# Merge and Upsert


## Create a dataframe for demo

In [0]:
%python

# just creating a dataframe


drivers_day1_df = spark.read\
    .option("inferSchema", "true")\
    .json("abfss://raw@alejandroauedevdl.dfs.core.windows.net/2021-03-28/drivers.json")\
    .filter("driverId<=10")\
    .select("driverId","dob","name.forename", "name.surname")


In [0]:
display(drivers_day1_df)

In [0]:
%python

from pyspark.sql.functions import upper

# note that from driver id 1 to 10 they already exist so they will be updated, from driver id 11 to 15 they will be inserted

drivers_day2_df = spark.read\
    .option("inferSchema", "true")\
    .json("abfss://raw@alejandroauedevdl.dfs.core.windows.net/2021-03-28/drivers.json")\
    .filter("driverId BETWEEN 6 AND 15")\
    .select("driverId","dob",upper("name.forename").alias("forename"), upper("name.surname").alias("surname"))


In [0]:
display(drivers_day2_df)

In [0]:
%python

from pyspark.sql.functions import upper

# This one will be use as example of Pyspark
# note that from driver id 1 to 5 they already exist so they will be updated, from driver id 16 to 20 they will be inserted

drivers_day3_df = spark.read\
    .option("inferSchema", "true")\
    .json("abfss://raw@alejandroauedevdl.dfs.core.windows.net/2021-03-28/drivers.json")\
    .filter("driverId BETWEEN 1 AND 5 OR driverId BETWEEN 16 AND 20")\
    .select("driverId","dob",upper("name.forename").alias("forename"), upper("name.surname").alias("surname"))

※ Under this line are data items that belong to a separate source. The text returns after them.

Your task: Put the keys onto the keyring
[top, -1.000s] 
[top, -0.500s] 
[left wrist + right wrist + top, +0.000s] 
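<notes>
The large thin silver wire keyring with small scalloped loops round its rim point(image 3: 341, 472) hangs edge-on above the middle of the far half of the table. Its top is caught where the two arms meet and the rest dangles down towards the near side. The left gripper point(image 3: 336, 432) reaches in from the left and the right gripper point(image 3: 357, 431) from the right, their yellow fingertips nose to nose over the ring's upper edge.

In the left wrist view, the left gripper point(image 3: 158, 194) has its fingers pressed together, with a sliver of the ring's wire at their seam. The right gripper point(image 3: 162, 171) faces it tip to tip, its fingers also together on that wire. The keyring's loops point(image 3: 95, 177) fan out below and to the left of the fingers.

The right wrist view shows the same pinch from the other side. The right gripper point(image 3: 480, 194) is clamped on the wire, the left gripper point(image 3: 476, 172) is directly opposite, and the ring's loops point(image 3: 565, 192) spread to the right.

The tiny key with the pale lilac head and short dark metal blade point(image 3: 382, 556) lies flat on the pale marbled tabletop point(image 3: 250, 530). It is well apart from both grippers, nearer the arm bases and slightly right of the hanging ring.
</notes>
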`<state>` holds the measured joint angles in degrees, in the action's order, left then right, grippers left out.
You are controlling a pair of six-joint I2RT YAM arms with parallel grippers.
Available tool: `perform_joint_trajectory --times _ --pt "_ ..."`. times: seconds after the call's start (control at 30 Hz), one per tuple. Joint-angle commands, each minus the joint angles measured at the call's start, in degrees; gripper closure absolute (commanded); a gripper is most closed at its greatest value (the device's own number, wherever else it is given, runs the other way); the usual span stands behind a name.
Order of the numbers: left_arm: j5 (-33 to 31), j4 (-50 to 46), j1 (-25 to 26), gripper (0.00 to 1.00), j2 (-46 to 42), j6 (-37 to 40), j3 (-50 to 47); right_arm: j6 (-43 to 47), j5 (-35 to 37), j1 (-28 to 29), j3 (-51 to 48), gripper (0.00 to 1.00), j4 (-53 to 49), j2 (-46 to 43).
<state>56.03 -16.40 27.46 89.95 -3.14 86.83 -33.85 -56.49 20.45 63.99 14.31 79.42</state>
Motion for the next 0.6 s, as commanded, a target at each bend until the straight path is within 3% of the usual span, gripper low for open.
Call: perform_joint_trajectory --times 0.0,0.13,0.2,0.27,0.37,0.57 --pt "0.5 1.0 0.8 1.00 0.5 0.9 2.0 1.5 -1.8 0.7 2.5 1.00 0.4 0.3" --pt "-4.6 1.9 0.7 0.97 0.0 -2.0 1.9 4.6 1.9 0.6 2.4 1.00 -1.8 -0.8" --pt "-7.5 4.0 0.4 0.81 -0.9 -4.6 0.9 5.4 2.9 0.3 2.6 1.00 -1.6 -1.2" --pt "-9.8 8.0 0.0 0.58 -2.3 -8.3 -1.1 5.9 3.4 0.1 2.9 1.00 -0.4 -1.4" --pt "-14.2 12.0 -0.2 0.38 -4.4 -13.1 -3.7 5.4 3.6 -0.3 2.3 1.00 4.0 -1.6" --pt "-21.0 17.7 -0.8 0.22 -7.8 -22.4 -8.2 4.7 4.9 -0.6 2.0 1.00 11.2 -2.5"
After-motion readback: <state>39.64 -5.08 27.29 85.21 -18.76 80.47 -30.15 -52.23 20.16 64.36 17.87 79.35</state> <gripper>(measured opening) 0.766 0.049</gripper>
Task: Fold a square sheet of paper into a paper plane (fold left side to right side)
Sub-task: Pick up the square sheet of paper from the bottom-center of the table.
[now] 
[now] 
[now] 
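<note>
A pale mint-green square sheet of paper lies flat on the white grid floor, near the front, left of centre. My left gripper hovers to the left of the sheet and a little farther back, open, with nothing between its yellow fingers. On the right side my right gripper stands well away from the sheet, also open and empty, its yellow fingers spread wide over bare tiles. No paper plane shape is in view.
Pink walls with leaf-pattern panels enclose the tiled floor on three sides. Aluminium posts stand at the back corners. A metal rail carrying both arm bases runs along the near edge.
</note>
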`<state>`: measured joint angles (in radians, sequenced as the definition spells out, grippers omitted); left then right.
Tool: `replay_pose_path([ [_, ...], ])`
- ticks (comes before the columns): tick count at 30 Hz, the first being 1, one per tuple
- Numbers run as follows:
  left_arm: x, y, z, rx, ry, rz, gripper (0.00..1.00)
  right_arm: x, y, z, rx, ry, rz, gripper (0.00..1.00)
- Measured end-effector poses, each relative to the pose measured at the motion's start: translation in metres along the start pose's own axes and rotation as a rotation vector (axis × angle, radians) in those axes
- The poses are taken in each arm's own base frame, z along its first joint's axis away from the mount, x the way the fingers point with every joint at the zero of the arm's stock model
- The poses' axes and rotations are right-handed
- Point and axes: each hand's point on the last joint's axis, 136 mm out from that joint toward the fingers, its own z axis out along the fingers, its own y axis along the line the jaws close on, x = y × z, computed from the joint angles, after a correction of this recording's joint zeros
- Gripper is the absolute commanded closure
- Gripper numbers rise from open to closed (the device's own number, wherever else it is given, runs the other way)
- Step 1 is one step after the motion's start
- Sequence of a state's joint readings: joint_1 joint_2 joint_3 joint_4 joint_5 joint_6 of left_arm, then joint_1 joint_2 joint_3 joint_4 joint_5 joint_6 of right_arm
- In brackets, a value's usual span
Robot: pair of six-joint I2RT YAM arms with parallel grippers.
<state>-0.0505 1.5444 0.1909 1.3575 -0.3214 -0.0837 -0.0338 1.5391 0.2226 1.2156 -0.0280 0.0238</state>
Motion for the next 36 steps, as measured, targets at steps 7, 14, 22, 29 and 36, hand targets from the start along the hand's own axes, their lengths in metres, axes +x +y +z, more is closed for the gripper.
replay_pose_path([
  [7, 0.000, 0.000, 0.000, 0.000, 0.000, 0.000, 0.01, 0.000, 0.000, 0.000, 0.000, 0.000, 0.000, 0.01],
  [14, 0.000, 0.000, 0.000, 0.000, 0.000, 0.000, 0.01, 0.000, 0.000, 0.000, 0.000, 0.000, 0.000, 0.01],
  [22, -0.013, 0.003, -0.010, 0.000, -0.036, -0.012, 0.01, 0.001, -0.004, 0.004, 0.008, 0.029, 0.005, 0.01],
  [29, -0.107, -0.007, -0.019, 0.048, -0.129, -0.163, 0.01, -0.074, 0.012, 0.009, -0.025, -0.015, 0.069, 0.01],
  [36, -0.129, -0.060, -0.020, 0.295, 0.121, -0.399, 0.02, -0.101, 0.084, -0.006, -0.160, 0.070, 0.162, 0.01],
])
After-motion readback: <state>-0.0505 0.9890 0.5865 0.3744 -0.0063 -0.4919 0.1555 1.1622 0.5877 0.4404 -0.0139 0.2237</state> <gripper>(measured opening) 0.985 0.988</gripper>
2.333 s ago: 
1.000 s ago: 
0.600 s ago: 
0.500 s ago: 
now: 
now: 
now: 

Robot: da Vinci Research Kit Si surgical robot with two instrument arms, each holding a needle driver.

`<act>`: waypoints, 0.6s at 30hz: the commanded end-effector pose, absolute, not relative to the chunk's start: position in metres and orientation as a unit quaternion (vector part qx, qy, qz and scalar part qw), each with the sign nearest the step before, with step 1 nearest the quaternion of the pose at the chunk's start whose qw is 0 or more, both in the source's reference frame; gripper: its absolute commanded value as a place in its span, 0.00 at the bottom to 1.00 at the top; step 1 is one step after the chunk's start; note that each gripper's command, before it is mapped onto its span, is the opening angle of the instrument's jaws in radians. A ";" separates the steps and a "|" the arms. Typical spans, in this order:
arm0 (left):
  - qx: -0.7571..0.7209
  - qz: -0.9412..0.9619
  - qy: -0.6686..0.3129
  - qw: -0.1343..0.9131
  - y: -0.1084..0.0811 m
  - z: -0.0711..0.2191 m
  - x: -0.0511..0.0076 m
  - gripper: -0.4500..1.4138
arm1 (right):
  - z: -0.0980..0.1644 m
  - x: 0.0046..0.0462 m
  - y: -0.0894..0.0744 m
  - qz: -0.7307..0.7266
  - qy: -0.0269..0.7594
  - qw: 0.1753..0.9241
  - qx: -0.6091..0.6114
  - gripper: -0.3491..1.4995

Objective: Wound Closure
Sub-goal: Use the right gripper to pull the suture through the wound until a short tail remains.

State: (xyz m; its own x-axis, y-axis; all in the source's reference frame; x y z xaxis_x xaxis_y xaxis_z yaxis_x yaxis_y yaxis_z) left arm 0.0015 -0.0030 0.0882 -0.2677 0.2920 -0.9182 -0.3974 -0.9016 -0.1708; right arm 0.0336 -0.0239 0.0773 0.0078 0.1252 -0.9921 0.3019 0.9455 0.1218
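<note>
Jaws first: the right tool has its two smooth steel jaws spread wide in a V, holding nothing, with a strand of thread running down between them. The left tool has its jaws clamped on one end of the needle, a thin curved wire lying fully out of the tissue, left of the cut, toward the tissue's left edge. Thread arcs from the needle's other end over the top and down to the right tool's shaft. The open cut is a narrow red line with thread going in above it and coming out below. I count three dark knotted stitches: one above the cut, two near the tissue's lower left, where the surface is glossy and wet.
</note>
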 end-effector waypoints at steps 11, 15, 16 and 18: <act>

## Create Managed Table as target tables and python dataframes as source

In [0]:
%sql

-- Create managed table

CREATE TABLE IF NOT EXISTS f1_demo.drivers_merge(

 driverId INT
,dob DATE
,forename STRING
,surname STRING
,createDate DATE
,updatedDate DATE

)
USING DELTA



# Create temporary view so SQL can reference the dataframes

In [0]:
# Create temporary view so SQL can reference the DataFrame

drivers_day1_df.createOrReplaceTempView("drivers_day1_df")
drivers_day2_df.createOrReplaceTempView("drivers_day2_df")
drivers_day3_df.createOrReplaceTempView("drivers_day3_df")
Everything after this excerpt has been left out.